• Description of the task: Return only the lines of the listing below that run from the line with "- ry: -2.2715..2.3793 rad" through the line with "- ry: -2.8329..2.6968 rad", both ends included, exactly as written.

• Provided data:
[Start of section]

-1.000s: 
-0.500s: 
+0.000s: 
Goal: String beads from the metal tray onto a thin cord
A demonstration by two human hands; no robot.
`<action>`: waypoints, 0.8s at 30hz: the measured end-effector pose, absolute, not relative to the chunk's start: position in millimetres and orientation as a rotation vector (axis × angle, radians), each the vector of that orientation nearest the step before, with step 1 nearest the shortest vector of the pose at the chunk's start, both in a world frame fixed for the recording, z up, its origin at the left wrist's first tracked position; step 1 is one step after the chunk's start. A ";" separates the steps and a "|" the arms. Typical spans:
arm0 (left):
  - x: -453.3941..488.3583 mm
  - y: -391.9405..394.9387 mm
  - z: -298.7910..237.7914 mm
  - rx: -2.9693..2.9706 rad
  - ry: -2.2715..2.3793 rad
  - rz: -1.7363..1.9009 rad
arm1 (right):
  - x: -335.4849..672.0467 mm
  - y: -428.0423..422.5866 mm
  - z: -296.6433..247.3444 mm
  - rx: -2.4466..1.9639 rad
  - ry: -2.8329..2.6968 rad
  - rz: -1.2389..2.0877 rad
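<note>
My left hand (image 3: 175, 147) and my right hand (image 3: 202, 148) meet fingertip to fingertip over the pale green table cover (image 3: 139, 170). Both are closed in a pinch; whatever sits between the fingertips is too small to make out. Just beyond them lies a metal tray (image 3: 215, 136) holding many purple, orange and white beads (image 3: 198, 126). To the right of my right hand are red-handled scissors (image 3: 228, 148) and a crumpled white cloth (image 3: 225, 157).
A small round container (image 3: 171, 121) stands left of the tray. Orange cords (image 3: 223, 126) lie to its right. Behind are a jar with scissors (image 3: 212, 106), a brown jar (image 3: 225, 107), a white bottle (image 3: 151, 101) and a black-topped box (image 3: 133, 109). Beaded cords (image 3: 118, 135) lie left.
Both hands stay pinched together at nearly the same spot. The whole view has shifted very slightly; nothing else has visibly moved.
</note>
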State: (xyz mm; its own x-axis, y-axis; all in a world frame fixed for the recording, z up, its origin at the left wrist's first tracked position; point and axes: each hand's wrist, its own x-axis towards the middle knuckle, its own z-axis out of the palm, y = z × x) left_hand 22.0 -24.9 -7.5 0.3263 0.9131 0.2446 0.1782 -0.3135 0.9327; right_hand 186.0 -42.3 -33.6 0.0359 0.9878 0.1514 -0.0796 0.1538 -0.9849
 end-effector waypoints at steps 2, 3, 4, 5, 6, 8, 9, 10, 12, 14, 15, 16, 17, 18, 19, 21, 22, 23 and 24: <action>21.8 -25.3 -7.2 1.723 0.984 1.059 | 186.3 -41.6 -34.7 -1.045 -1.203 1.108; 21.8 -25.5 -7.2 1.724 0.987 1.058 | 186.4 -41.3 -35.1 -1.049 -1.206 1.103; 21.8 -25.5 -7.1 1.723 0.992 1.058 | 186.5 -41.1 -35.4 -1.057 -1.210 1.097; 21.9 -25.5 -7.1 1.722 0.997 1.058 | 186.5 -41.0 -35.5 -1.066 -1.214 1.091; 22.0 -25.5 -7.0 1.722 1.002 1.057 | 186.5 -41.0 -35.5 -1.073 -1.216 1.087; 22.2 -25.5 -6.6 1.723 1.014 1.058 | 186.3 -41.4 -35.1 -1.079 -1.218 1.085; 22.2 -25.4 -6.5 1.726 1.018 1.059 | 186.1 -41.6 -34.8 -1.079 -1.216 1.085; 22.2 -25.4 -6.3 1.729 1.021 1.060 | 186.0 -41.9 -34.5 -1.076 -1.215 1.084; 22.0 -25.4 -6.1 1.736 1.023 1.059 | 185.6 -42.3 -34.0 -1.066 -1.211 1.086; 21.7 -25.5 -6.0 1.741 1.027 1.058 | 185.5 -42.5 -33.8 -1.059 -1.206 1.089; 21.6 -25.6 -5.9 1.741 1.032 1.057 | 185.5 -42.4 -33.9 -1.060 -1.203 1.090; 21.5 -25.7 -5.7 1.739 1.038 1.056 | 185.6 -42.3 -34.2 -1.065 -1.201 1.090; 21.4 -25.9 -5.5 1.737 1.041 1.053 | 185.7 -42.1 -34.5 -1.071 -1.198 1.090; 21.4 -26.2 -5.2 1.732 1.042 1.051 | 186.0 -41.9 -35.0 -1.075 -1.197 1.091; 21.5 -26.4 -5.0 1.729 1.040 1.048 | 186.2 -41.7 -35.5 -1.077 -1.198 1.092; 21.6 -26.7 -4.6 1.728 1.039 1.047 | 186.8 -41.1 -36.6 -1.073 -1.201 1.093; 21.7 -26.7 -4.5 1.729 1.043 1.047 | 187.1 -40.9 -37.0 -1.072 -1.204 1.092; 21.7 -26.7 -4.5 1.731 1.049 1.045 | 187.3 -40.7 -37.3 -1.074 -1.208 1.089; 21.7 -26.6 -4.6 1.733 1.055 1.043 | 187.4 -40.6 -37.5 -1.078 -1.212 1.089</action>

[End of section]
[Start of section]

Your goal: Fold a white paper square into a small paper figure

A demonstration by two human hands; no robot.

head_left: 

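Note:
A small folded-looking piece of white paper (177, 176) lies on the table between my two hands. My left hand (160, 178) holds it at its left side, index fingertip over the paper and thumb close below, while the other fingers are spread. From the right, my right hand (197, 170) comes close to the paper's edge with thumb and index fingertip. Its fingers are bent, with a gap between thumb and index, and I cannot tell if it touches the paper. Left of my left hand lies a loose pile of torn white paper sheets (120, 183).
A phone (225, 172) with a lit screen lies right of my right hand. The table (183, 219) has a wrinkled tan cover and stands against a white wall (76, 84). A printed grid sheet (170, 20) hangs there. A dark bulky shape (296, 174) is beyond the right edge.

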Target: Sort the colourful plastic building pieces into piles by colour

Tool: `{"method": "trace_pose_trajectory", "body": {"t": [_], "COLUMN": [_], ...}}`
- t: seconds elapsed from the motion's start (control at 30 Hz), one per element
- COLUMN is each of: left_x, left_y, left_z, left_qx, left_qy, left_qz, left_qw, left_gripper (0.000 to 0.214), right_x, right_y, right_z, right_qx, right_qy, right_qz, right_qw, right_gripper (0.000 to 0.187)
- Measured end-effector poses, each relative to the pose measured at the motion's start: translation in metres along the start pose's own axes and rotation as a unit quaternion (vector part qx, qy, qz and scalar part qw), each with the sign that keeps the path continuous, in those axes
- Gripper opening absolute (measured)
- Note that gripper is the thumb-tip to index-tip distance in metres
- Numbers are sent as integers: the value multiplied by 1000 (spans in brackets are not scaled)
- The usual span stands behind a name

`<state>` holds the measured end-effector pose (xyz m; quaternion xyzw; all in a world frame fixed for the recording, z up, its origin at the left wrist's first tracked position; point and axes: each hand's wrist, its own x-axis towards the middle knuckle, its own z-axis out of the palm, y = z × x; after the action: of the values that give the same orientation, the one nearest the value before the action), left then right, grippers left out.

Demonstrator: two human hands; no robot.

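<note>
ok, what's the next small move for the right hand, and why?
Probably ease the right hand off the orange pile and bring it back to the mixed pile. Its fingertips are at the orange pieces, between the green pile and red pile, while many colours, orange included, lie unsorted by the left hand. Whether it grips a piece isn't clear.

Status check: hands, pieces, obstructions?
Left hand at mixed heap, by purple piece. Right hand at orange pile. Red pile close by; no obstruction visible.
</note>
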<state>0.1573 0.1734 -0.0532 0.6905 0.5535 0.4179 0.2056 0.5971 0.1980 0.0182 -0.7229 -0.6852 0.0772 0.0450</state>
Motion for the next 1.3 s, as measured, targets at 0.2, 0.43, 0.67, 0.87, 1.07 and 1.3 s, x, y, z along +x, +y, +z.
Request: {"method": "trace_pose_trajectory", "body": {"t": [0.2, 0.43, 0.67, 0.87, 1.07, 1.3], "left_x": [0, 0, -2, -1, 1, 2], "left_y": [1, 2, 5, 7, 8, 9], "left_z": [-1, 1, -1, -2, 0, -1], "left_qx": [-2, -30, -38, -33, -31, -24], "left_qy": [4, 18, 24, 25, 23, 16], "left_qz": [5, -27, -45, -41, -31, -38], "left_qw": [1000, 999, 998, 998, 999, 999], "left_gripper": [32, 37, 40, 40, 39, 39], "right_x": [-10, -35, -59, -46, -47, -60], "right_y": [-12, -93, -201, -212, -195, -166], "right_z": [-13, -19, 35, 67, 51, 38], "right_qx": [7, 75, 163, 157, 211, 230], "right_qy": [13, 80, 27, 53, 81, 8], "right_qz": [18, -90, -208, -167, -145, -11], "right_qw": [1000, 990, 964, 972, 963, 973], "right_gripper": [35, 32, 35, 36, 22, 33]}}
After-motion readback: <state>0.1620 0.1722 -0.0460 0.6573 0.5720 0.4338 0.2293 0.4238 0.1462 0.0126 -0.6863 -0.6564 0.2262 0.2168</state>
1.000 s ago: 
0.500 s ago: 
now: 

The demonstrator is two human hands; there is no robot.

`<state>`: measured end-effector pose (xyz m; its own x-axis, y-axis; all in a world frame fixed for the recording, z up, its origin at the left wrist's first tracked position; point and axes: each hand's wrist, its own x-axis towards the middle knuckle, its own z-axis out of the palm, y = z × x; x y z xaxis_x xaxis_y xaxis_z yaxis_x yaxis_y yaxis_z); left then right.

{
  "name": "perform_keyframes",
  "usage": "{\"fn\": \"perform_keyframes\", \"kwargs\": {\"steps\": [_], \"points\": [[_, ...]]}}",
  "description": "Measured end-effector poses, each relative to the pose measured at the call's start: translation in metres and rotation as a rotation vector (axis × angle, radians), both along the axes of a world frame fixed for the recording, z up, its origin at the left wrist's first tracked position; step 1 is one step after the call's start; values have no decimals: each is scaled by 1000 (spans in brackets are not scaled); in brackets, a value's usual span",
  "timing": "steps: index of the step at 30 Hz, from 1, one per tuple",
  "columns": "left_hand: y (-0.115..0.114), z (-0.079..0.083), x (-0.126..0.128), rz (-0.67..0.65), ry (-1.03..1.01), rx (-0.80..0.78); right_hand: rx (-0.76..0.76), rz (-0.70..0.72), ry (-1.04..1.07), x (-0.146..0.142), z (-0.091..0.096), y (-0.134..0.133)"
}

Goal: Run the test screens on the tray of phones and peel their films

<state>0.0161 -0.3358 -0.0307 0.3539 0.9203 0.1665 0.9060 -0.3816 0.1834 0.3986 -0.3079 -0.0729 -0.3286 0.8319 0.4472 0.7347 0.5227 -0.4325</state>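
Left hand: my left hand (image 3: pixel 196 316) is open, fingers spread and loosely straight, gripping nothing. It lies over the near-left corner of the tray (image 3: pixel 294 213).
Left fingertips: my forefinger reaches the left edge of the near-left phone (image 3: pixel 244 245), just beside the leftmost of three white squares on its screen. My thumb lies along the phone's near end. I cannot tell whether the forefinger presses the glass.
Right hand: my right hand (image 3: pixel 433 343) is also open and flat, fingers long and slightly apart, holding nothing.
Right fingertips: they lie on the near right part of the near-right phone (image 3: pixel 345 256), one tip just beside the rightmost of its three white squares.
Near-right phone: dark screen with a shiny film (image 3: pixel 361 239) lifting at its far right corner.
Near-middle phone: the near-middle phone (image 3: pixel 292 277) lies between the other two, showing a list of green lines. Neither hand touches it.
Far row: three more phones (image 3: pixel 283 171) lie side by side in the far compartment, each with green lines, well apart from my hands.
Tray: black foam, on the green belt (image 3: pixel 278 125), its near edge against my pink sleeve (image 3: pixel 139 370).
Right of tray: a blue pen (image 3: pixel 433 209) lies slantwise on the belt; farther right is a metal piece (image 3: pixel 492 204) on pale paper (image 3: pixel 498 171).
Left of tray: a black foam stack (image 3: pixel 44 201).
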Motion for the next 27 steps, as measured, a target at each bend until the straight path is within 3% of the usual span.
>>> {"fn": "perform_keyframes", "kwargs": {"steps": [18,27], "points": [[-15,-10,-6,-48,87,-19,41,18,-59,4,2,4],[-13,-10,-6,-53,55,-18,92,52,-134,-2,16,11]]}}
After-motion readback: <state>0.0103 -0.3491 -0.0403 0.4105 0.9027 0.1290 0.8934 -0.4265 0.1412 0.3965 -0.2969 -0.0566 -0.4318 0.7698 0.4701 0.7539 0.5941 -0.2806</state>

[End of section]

• Written reply:
  - ry: -2.2715..2.3793 rad
  - rz: -1.7363..1.9009 rad
arm1 (right):
  - x: -335.4849..672.0467 mm
  - y: -428.0423..422.5866 mm
  - z: -296.6433..247.3444 mm
  - rx: -2.4466..1.9639 rad
  - ry: -2.8329..2.6968 rad

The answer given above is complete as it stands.